Франция, 1968 год.
Осенний лист, как невидимый странник, пролетал над вершинами моих родных гор. Этот лёгкий, неуловимый листочек, казалось, не знал ни тревог, ни забот. Он был таким мягким, его оттенки – от светло-желтого до тёплого золотистого – переходили один в другой, словно какой-то волшебный градиент. Он, казалось, не знал, куда его несёт ветер, и всё же, по своему пути, он смог дойти до меня. Я протянул руку и, как по волшебству, поймал его, как будто сама судьба мне его послала. Листок оказался хрупким, с легким шорохом, он был почти лишён целостности, но в этом была своя прелесть.
Я взглянул на него. Такой бедный, такой одинокий, но в то же время – в этом была какая-то необыкновенная лёгкость, лёгкость, которую он нес. Я чуть улыбнулся, едва заметно, с небольшой ухмылкой, и тихо произнес:
– Знаешь, листочек… ты чем-то похож на меня. Ты так же, как и я, странствуешь по этой земле. Ты борешься с препятствиями, стремишься понять своё место, искать смысл в том, что происходит вокруг. Ты хочешь понять – зачем ты здесь. Так же, как я… в 1944-м.
Тот год был тяжёлым, но в то же время ярким, невыносимо насыщенным событиями. Пять лет прошло с тех пор, как я встретил Гюнтера, с тех самых боёв в Лодзи, в Польше, которые навсегда отпечатались в моей памяти. Воспоминания об этом времени по-прежнему живы и ярки, почти осязаемы. Те моменты невозможно забыть. Всё было настолько невероятным, что оставило след в душе, который не исчезнет никогда.

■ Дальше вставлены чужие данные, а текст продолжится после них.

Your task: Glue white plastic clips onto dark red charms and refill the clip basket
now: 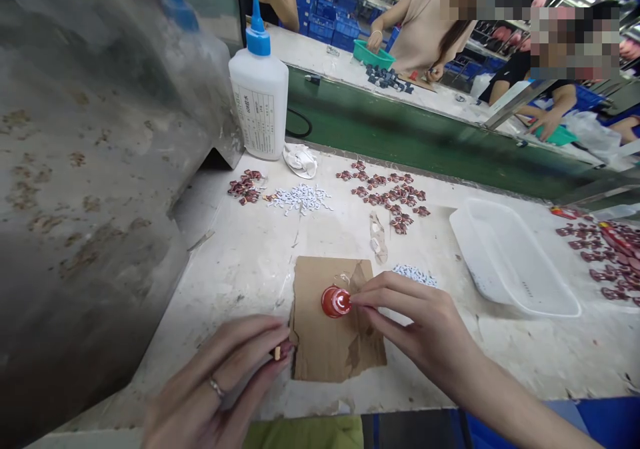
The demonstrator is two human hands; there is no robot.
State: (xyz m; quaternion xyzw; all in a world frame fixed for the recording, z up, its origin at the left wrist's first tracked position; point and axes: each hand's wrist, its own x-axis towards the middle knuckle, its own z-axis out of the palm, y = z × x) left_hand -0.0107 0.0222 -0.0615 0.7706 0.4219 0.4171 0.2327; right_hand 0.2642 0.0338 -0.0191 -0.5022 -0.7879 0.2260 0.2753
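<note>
My left hand [225, 375], with a ring on one finger, pinches a small dark red and tan piece [281, 351] beside the left edge of a brown cardboard sheet [320, 352]. A round red cup-like part [335, 301] stands on the cardboard, its top shiny. My right hand [420, 315] has its fingertips closed at the right rim of this red part; anything small between them is too hidden to make out. Small pale blue pieces [416, 275] lie just beyond my right hand, and a larger pile of them [303, 198] is farther back.
A glue bottle [260, 102] with a blue nozzle stands at the back left, near a crumpled white cloth [301, 160]. Dark red pieces [395, 195] are scattered behind the cardboard. A white tray [515, 262] sits right. Metal housing [100, 202] borders the left; people work across a green barrier [380, 125].
</note>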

Я часто думаю о том моменте, который изменил многое. Спустя несколько лет, когда я снова встретился с ним – неожиданно, как в каком-то сне. Та встреча, казалось, была предрешена. Невозможно объяснить, как и почему, но я ощущал, что она должна была случиться. И, несмотря на всё время, что прошло, каждый раз, когда я думаю об этом, я чувствую, как это воспоминание оживает, как бы поглощая меня снова.
Польша, Лодзь, 1939 год.
Гюнтер выскочил из канализационных катакомб, едва не став частью взрыва, который мог поглотить его целиком. Осколки, как предвестники судьбы, пронзили его грудь, оставив боль не только в теле, но и на душе.
Сквозь дым и боль мелькнуло движение – рука, простая, живая, не из сна. Она схватила его так, будто отчаянно искала всё это время. Гюнтер поднял взгляд. Перед ним стоял… Антуан Леруа. Тот самый. Не спасение – напоминание. О том, что мир ещё не кончился.
– Санитары! Здесь раненый! Носилки! Быстро! – голос Антуана прорезал гул обрушившихся зданий и утихших взрывов, как тихий отголосок в пустоте.
Гюнтер почти не ощущал собственного тела. В голове – лишь обрывки. Пылающий каркас шатрового дома, падающие балки… и лицо. Лицо, наклонившееся к нему, протянувшее руку. Знакомое. Тёплое. Живое.